2 Pour les assurés qui, au terme d’un apprentissage, touchent des indemnités de chômage, ainsi que pour les personnes qui sont libérées des conditions relatives à la période de cotisation, le Conseil fédéral fixe des montants forfaitaires comme gain assuré. Il tient compte en particulier de l’âge, du niveau de formation ainsi que des circonstances qui ont amené à la libération des conditions relatives à la période de cotisation (art. 14).4

2bis Lorsque des personnes libérées des conditions relatives à la période de cotisation ont exercé une activité soumise à cotisation pendant douze mois au moins dans les limites du délai-cadre de cotisation, le gain assuré est calculé en fonction du salaire touché et du montant forfaitaire réduit en proportion du taux d’occupation.5

3 Un gain accessoire n’est pas assuré. Est réputé accessoire tout gain que l’assuré retire d’une activité dépendante exercée en dehors de la durée normale de son travail ou d’une activité qui sort du cadre ordinaire d’une activité lucrative indépendante.

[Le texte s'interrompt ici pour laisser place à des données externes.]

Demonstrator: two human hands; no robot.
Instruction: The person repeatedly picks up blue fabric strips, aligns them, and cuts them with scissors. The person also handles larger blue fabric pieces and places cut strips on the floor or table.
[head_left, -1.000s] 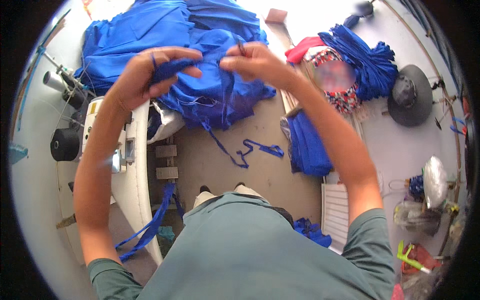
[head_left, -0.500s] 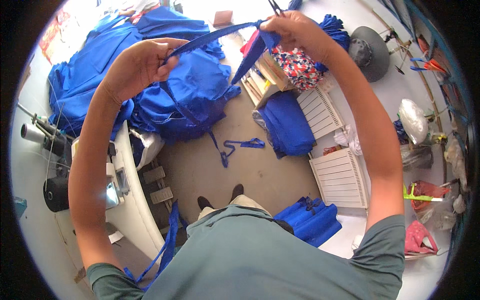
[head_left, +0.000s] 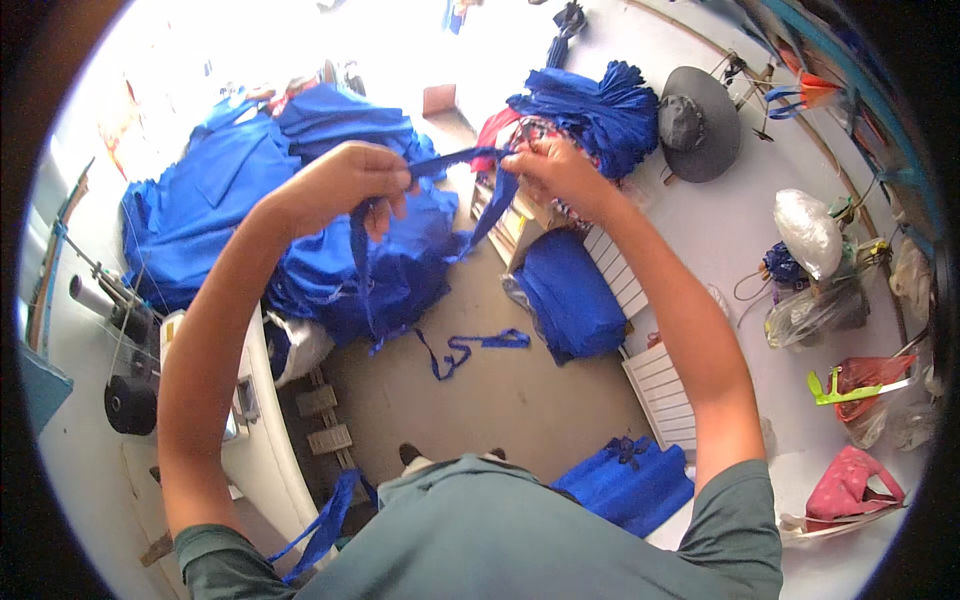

3bis Un gain réalisé dans le cadre d’une mesure relative au marché du travail financée par les pouvoirs publics n’est pas assuré. Les mesures visées aux art. 65 et 66a sont réservées. 6

4 ... 7

5 ...8

1 RS 830.1 2 Nouvelle teneur de la phrase selon le ch. 16 de l’annexe à la LF du 6 oct. 2000 sur la partie générale du droit des assurances sociales, en vigueur depuis le 1er janv. 2003 (RO 2002 3371; FF 1991 II 181 888, 1994 V 897, 1999 4168). 3 Nouvelle teneur selon le ch. I de la LF du 23 juin 1995, en vigueur depuis le 1er janv. 1996 (RO 1996 273; FF 1994 I 340). 4 Nouvelle teneur selon le ch. I de la LF du 23 juin 1995, en vigueur depuis le 1er janv. 1996 (RO 1996 273; FF 1994 I 340). 5 Introduit par le ch. I de la LF du 22 mars 2002, en vigueur depuis le 1er juillet 2003 (RO 2003 1728; FF 2001 2123). 6 Introduit par le ch. I de la LF du 19 mars 2010, en vigueur depuis le 1er avril 2011 (RO 2011 1167; FF 2008 7029). 7 Abrogé par le ch. I de la LF du 19 mars 2010, avec effet au 1er avril 2011 (RO 2011 1167; FF 2008 7029). 8 Introduit par le ch. I de la LF du 22 mars 2002 (RO 2003 1728; FF 2001 2123). Abrogé par le ch. I de la LF du 19 mars 2010, avec effet au 1er avril 2011 (RO 2011 1167; FF 2008 7029).